(Dataset records)

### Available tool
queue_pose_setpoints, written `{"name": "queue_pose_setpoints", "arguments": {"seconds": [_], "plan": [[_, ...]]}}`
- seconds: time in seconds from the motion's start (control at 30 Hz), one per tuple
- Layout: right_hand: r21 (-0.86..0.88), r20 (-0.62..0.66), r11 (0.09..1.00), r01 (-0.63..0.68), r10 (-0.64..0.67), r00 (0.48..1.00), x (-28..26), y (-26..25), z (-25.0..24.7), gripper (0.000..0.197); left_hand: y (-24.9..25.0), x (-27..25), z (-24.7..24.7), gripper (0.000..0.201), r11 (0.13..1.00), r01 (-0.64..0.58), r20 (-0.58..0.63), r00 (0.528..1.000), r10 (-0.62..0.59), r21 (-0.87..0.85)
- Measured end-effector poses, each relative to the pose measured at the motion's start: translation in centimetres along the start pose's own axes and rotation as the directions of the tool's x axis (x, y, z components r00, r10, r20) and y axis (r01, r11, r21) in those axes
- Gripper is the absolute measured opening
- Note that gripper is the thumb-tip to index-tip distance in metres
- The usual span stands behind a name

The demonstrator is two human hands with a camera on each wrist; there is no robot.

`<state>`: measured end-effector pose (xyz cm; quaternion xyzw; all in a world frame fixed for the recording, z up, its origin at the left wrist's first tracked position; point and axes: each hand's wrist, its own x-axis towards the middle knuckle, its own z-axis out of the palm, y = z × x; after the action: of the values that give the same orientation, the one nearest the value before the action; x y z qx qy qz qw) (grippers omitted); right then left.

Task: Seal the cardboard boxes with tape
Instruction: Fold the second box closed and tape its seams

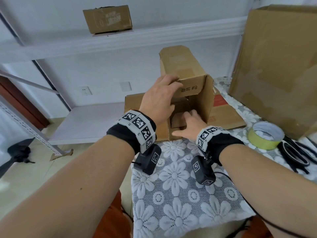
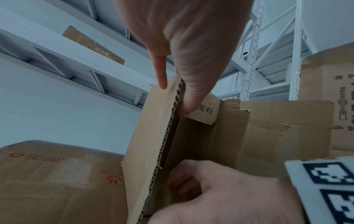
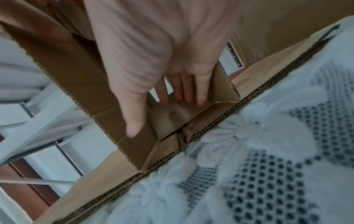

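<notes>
A small brown cardboard box (image 1: 181,66) marked "#8" lies on its side on flattened cardboard, its open end facing me. My left hand (image 1: 163,93) grips the box's upper left corner. In the left wrist view the thumb (image 2: 189,94) lies on the "#8" flap while a finger (image 2: 161,72) rests on the side flap (image 2: 153,136). My right hand (image 1: 188,122) reaches into the open end low down. Its straight fingers (image 3: 184,91) press on an inner bottom flap (image 3: 172,115). A yellow-green tape roll (image 1: 265,137) sits on the table to the right, untouched.
Black-handled scissors (image 1: 295,155) lie beside the tape. A large cardboard box (image 1: 281,66) stands at the right. Flattened cardboard (image 1: 223,115) covers the far tabletop over a lace cloth (image 1: 180,194). Another box (image 1: 107,18) sits on a white shelf behind.
</notes>
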<state>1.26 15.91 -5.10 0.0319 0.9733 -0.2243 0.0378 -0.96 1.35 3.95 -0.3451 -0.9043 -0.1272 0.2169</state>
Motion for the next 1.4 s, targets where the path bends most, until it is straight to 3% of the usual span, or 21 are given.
{"name": "queue_pose_setpoints", "arguments": {"seconds": [0.1, 0.2, 0.33, 0.47, 0.67, 0.8, 0.93, 1.13, 1.23, 1.33, 1.4], "plan": [[0.020, 0.141, 0.999, -0.035, 0.032, 0.989, -0.1, -0.9, -0.1, 0.110, 0.0, 0.1, 0.1, 0.058, 1.000, 0.009, 0.008, 1.000, -0.009, -0.015], [-0.024, 0.179, 0.998, -0.051, 0.055, 0.982, 0.0, -2.2, -0.2, 0.114, 0.4, 0.2, 0.0, 0.065, 1.000, 0.010, 0.039, 0.999, -0.009, -0.030], [-0.015, 0.052, 0.996, -0.084, 0.085, 0.995, 0.1, -2.9, 0.0, 0.095, 0.3, 0.0, -0.6, 0.076, 0.999, 0.026, 0.093, 0.995, -0.024, -0.022], [0.035, 0.045, 0.998, -0.057, 0.056, 0.997, 0.2, -2.4, 0.6, 0.076, -0.3, 0.0, -1.2, 0.084, 0.999, 0.045, 0.136, 0.990, -0.042, -0.020], [0.376, -0.026, 0.926, -0.024, 0.036, 0.999, 0.4, -1.2, 0.5, 0.032, -0.8, 0.2, -1.1, 0.092, 1.000, 0.024, 0.140, 0.990, -0.024, -0.001], [0.463, -0.069, 0.885, -0.052, 0.094, 0.993, 0.4, -0.5, 0.0, 0.040, -0.6, 0.5, -0.2, 0.073, 1.000, 0.024, 0.038, 0.999, -0.024, -0.003], [0.473, -0.061, 0.876, -0.094, 0.139, 0.988, 0.5, -0.4, 0.1, 0.040, -0.1, 1.1, 0.6, 0.072, 0.996, 0.086, -0.057, 0.995, -0.087, -0.013], [0.551, -0.059, 0.823, -0.136, 0.201, 0.978, 0.3, -0.5, -0.2, 0.027, -0.1, 1.8, 1.3, 0.051, 0.992, 0.124, -0.105, 0.987, -0.125, -0.017], [0.678, -0.091, 0.721, -0.139, 0.270, 0.959, -0.1, -0.4, 0.0, 0.016, -0.3, 1.9, 2.0, 0.047, 0.987, 0.150, -0.105, 0.982, -0.156, -0.063], [0.689, 0.132, 0.655, -0.310, 0.307, 0.943, -1.0, -0.1, -0.1, 0.012, -0.4, 2.0, 2.5, 0.045, 0.982, 0.159, -0.104, 0.980, -0.169, -0.097], [0.560, 0.320, 0.679, -0.475, 0.352, 0.880, -1.4, 0.7, -0.1, 0.012, -0.2, 2.2, 2.5, 0.043, 0.984, 0.145, -0.116, 0.981, -0.157, -0.103]]}}
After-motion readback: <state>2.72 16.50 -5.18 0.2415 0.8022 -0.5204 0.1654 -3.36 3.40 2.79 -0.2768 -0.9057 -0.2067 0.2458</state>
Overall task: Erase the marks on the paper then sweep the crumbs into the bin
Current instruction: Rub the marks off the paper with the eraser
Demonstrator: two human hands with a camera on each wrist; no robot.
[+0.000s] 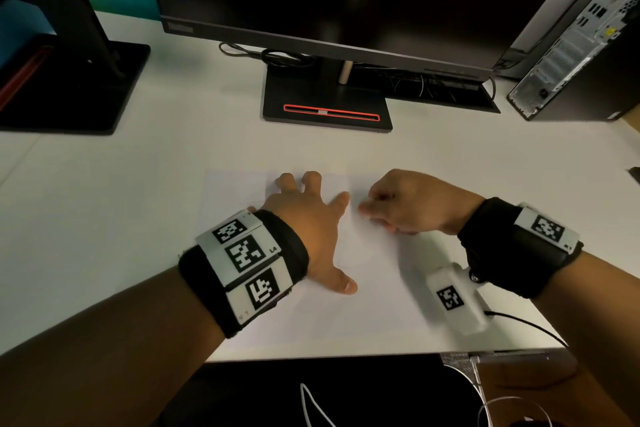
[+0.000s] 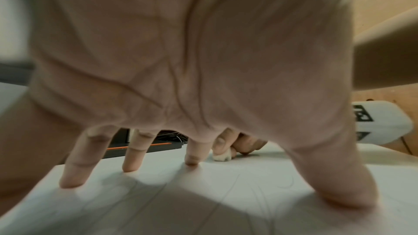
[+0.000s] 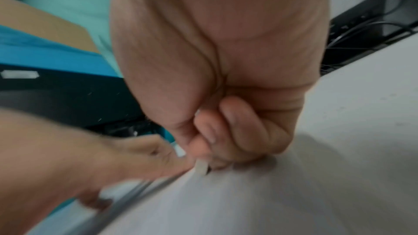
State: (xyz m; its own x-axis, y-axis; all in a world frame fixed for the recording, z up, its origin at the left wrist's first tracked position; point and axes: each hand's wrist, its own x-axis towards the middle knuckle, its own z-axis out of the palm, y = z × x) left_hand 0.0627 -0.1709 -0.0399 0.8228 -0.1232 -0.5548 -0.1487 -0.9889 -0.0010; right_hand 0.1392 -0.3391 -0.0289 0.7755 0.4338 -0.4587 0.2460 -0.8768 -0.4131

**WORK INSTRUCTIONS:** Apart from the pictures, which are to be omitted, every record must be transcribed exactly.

**SOLUTION FOR THIS EXERCISE:**
### Available tool
queue_pose_setpoints, written `{"name": "queue_pose_setpoints", "arguments": {"seconds": [_], "plan": [[_, ...]]}}`
- seconds: time in seconds from the motion's start (control at 30 Hz), one per tuple
- Layout: right_hand: r21 (-0.86..0.88), r20 (-0.62..0.66), r11 (0.09..1.00), r01 (-0.63..0.68), r10 (-0.64..0.67), r00 (0.48..1.00), x (-28..26), y (-26..25), z (-25.0..24.7), gripper (0.000..0.197); left_hand: y (-24.9..25.0), x (-27..25), z (-24.7..24.7), gripper (0.000..0.201), r11 (0.13..1.00), r01 (-0.64..0.58), r20 (-0.58..0.63), r00 (0.528..1.000), r10 (-0.62..0.59), r21 (-0.87..0.85)
- Measured end-effector poses, each relative to the pose measured at the motion's start: translation in centimetres along the start pose's own axes and rotation as the directions of the tool's x axis (x, y, z components r00, r10, r20) and y axis (r01, r11, r21) in those axes
- Gripper is the absolute measured opening
- Note that gripper is the thumb-tip to index-tip distance in metres
- The usual span stands behind a name

The demonstrator is two human hands with a camera on each wrist; there is no robot.

`<state>`: measured end-effector pose (xyz cm; quaternion xyzw; all in a world frame fixed for the recording, z up, its origin at the left wrist's first tracked position; point and axes: each hand's wrist, its own x-axis towards the middle knuckle, its own z-axis out of the palm, y = z × x; after the action: of the values that give the same orientation, the one nearest the value before the action; x y z qx qy qz qw) (grippers omitted); right then left.

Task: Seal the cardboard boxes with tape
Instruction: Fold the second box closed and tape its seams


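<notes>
A small brown cardboard box (image 1: 181,66) marked "#8" lies on its side on flattened cardboard, its open end facing me. My left hand (image 1: 163,93) grips the box's upper left corner. In the left wrist view the thumb (image 2: 189,94) lies on the "#8" flap while a finger (image 2: 161,72) rests on the side flap (image 2: 153,136). My right hand (image 1: 188,122) reaches into the open end low down. Its straight fingers (image 3: 184,91) press on an inner bottom flap (image 3: 172,115). A yellow-green tape roll (image 1: 265,137) sits on the table to the right, untouched.
Black-handled scissors (image 1: 295,155) lie beside the tape. A large cardboard box (image 1: 281,66) stands at the right. Flattened cardboard (image 1: 223,115) covers the far tabletop over a lace cloth (image 1: 180,194). Another box (image 1: 107,18) sits on a white shelf behind.
</notes>
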<state>1.26 15.91 -5.10 0.0319 0.9733 -0.2243 0.0378 -0.96 1.35 3.95 -0.3451 -0.9043 -0.1272 0.2169</state>
Motion for the next 1.4 s, targets where the path bends most, until it is straight to 3% of the usual span, or 21 are given.
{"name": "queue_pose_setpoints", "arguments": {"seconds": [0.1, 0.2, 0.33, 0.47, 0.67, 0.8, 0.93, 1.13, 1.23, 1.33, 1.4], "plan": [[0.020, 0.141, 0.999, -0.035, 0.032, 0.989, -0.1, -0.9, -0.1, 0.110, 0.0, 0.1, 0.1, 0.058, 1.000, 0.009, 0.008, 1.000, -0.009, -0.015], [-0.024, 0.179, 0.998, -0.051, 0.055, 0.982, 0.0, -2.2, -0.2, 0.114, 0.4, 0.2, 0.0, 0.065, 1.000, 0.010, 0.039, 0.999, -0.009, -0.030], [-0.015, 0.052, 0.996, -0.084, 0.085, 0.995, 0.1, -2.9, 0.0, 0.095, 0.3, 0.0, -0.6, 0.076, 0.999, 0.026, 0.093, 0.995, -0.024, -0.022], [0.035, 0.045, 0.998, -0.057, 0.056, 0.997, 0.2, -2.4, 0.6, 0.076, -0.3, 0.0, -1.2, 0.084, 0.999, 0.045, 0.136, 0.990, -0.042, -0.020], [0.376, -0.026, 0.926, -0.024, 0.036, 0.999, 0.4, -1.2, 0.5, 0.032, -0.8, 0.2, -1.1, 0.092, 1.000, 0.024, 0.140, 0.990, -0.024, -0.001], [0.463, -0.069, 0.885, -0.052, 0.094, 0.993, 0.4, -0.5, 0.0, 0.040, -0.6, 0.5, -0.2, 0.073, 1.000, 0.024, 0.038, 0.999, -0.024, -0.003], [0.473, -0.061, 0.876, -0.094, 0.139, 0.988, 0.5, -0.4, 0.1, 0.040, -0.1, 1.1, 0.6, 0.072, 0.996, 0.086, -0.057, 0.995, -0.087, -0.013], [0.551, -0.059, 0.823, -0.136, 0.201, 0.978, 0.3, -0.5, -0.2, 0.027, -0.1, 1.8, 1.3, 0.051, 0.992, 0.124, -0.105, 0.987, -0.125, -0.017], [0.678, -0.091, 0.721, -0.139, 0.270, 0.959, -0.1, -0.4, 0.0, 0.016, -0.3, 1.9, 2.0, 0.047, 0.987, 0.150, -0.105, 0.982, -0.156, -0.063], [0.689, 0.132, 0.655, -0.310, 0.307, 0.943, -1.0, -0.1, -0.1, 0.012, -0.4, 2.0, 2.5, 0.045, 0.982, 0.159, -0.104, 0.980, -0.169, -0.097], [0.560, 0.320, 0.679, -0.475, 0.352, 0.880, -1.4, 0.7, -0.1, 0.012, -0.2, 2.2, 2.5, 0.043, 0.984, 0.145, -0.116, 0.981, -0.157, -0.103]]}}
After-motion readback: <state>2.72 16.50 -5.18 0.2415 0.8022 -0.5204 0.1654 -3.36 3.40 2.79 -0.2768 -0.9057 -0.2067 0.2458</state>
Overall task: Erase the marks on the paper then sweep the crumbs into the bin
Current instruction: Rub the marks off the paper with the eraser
Demonstrator: two human hands with a camera on each wrist; no robot.
[+0.000s] 
[+0.000s] 
[+0.000s] 
State: (xyz m; its own x-axis, y-axis; all in a world frame fixed for the recording, z up, its origin at the left wrist's first tracked position; point and axes: each hand's wrist, its own x-axis towards the middle knuckle, its own z-axis out of the palm, y = z × x) left_hand 0.0627 -0.1709 -0.0399 0.8228 -0.1232 -0.5548 -0.1487 -0.9889 -0.0010; right_hand 0.1392 -0.3391 -0.0289 0.7755 0.4338 -0.4587 0.2460 -0.8768 -0.4131

The exercise requires no additional output.